Researchers at the University of Missouri School of Medicine have developed a new scoring system for a common lung cancer diagnostic test that may help physicians better understand the risk for malignancy when evaluating patients.
Endobronchial ultrasound-guided transbronchial fine-needle aspiration (EBUS-TBFNA) is a minimally invasive procedure often used for the initial diagnosis of lung cancers. The test uses a thin, flexible scope that passes through the mouth and into the lungs to remove a small piece of tissue for evaluation. The test is commonly used because it can provide a rapid cancer diagnosis without the need for an invasive open procedure.
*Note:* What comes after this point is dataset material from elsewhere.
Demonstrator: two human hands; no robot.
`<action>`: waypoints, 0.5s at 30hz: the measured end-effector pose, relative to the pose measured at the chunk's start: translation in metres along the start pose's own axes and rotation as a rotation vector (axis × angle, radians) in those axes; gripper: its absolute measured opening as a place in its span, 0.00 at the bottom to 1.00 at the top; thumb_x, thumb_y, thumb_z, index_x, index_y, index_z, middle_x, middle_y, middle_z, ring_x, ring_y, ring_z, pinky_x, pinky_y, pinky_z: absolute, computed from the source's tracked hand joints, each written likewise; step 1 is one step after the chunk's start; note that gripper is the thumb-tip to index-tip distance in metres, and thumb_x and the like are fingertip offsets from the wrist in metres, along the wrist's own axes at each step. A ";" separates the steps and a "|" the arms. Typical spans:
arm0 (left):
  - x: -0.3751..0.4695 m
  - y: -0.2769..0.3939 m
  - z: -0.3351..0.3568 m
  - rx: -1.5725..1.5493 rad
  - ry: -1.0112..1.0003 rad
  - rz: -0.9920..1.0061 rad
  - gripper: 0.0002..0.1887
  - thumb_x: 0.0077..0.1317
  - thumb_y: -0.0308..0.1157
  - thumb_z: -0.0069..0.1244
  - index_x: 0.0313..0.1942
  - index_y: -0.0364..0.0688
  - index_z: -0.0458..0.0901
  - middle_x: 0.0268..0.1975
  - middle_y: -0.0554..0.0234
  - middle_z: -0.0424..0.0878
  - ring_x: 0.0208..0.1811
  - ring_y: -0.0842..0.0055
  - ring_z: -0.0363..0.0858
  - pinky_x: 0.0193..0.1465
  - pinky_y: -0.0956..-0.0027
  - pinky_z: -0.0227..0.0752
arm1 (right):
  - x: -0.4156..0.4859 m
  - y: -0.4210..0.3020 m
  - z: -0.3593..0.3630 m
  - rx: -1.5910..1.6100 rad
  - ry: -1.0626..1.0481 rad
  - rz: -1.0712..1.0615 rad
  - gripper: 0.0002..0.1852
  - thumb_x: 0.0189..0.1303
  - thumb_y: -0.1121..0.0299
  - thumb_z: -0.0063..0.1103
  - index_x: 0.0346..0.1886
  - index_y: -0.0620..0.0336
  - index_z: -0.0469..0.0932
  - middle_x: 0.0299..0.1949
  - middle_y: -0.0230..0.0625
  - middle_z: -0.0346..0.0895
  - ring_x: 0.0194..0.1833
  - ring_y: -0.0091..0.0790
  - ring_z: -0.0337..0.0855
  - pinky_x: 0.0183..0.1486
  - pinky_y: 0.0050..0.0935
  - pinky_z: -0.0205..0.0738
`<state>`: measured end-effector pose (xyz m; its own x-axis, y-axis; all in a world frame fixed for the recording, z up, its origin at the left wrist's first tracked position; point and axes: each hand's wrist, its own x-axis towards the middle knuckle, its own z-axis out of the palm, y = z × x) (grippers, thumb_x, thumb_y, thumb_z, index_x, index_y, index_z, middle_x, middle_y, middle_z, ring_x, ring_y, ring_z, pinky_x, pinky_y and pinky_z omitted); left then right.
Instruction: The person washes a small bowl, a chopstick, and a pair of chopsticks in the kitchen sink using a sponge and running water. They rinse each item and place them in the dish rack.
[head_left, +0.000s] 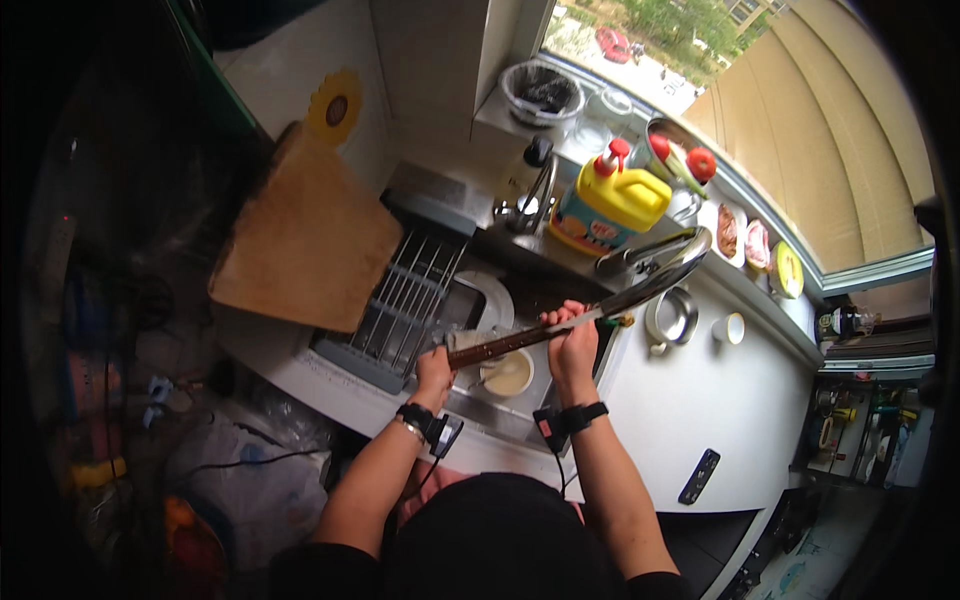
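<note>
Over the steel sink, my left hand grips one end of a long dark brown board-like piece, seen nearly edge-on. My right hand is at its other end, below the spout of the curved chrome faucet; how its fingers close is partly hidden. Beneath the piece, a bowl with pale contents stands in the sink. A greyish cloth or sponge shows behind the piece near my left hand. Both wrists wear black straps with small devices.
A wire drying rack spans the sink's left side, beside a large brown board. Behind stands a yellow detergent jug. To the right are a metal pot, a cup and a black power strip. Food dishes line the windowsill.
</note>
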<state>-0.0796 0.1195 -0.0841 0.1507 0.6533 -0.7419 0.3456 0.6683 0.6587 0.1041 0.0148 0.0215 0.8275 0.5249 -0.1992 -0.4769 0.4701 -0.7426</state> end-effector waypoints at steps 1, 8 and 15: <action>0.003 -0.001 -0.003 0.036 -0.055 -0.027 0.17 0.68 0.39 0.40 0.28 0.35 0.74 0.16 0.60 0.71 0.11 0.76 0.67 0.11 0.71 0.58 | 0.001 -0.002 0.001 0.009 0.032 0.071 0.09 0.72 0.68 0.37 0.48 0.61 0.67 0.30 0.32 0.67 0.38 0.33 0.69 0.53 0.41 0.67; 0.011 -0.010 -0.010 -0.148 -0.101 -0.149 0.15 0.69 0.37 0.39 0.32 0.33 0.73 0.17 0.60 0.70 0.11 0.76 0.66 0.12 0.71 0.58 | -0.008 0.001 0.019 0.167 -0.074 0.338 0.18 0.65 0.72 0.43 0.58 0.61 0.67 0.19 0.25 0.56 0.28 0.28 0.62 0.50 0.33 0.64; 0.000 0.010 -0.035 -0.383 -0.383 -0.242 0.09 0.71 0.33 0.42 0.39 0.38 0.76 0.31 0.63 0.78 0.28 0.77 0.77 0.29 0.73 0.73 | 0.006 -0.006 0.010 0.085 0.094 0.578 0.19 0.73 0.58 0.42 0.52 0.65 0.70 0.15 0.21 0.52 0.24 0.25 0.60 0.47 0.33 0.66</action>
<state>-0.1083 0.1383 -0.0737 0.4578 0.3389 -0.8219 0.0633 0.9097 0.4104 0.1088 0.0220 0.0311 0.4470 0.6499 -0.6147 -0.8772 0.1837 -0.4436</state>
“The EBUS-TBFNA procedure is a diagnostic tool for lung cancer that yields proven results,” says Lester Layfield, MD, professor and chair of the department of pathology and anatomical sciences at the MU School of Medicine and lead author of a study recently published in the Journal of the American Society of Cytopathology.1 “The test categorizes the results as ‘benign,’ ‘non-diagnostic,’ ‘atypical,’ ‘suspicious for malignancy,’ or ‘malignant.’ Our goal with this study was to understand the risk of cancer associated with each category.”
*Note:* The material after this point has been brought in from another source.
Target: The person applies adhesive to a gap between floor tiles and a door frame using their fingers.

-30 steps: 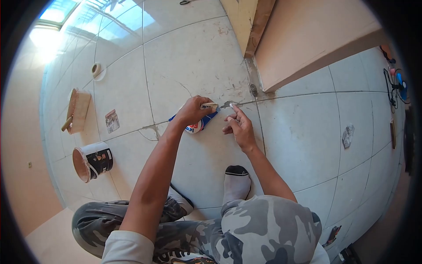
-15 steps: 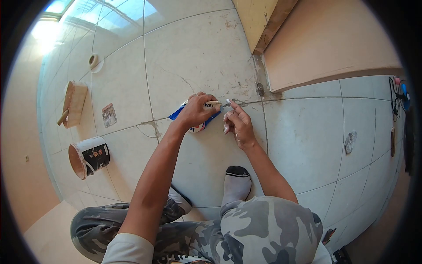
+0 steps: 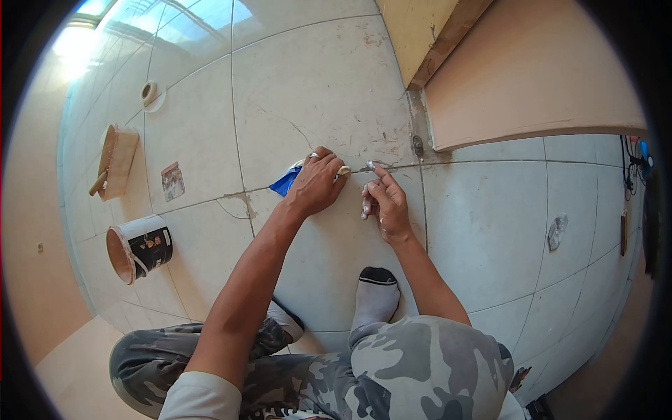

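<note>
Left grip [image 3: 316, 183]: closed over a blue packet [image 3: 285, 183], palm down, knuckles uppermost, a ring on one finger. It covers most of the packet; we see only the blue corner sticking out to the left of the grip and a narrow pale end just past the thumb and fingers, on the right. From these two ends we read the long axis as running roughly crosswise before the body, close to the line of the tile joint, with the pale end pointing right and slightly away from us, towards the other hand. The packet is low at the tiled floor [image 3: 322, 259]; whether it rests there or is lifted, we cannot tell.

Right grip [image 3: 385, 203]: just right of the packet's pale end, bare, index finger extended, the other fingers loosely bent. White smears mark the fingers. The index tip is at a grey patch by the joint; we cannot tell if it touches.

Around the left grip: well to the left and nearer us, a bucket [image 3: 155, 246] with a black label; farther left, a tub [image 3: 124, 168] with a handle in it; left and beyond, a tape roll [image 3: 149, 92]. Well right of both grips we note a crumpled clear wrapper [image 3: 558, 232]. Nearer us than either, a socked foot [image 3: 376, 301].
</note>
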The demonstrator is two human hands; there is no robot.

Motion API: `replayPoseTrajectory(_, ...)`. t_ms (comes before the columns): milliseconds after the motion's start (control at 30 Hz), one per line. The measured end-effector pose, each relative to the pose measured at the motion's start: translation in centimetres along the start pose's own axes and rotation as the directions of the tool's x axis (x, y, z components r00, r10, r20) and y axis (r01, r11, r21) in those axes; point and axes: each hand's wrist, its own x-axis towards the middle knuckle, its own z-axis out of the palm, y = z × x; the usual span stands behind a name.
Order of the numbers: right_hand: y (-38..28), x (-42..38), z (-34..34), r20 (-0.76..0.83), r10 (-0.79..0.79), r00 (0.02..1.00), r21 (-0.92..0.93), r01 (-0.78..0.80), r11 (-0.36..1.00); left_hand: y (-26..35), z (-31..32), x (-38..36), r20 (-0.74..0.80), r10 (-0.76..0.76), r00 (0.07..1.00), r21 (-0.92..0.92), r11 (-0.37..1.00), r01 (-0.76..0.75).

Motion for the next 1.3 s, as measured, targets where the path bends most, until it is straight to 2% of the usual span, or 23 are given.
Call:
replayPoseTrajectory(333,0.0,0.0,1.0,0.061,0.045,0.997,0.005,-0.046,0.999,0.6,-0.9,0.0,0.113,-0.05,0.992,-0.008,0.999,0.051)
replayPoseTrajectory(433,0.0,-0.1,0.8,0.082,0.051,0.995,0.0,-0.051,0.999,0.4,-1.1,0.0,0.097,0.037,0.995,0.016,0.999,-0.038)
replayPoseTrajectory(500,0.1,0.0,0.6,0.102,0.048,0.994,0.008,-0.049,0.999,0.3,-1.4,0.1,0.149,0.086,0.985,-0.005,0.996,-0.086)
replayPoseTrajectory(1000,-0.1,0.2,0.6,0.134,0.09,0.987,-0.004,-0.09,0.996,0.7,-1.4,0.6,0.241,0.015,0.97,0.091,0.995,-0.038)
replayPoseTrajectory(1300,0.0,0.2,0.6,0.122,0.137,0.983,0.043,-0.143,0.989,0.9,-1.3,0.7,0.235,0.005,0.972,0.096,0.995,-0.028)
Layfield’s research team evaluated information from 136 patients who received a diagnosis following the EBUS-TBFNA procedure. The same patients then had an open surgical procedure to confirm whether the tissue was cancerous or benign.
Researchers found that the EBUS-TBFNA tool provided an accurate positive diagnosis of lung cancer 84% of the time and an accurate negative diagnosis of lung cancer 68% of the time. The study also provided the research team with an estimation of malignancy risks for each category, which may help doctors offer patients enhanced care and counseling, Layfield says.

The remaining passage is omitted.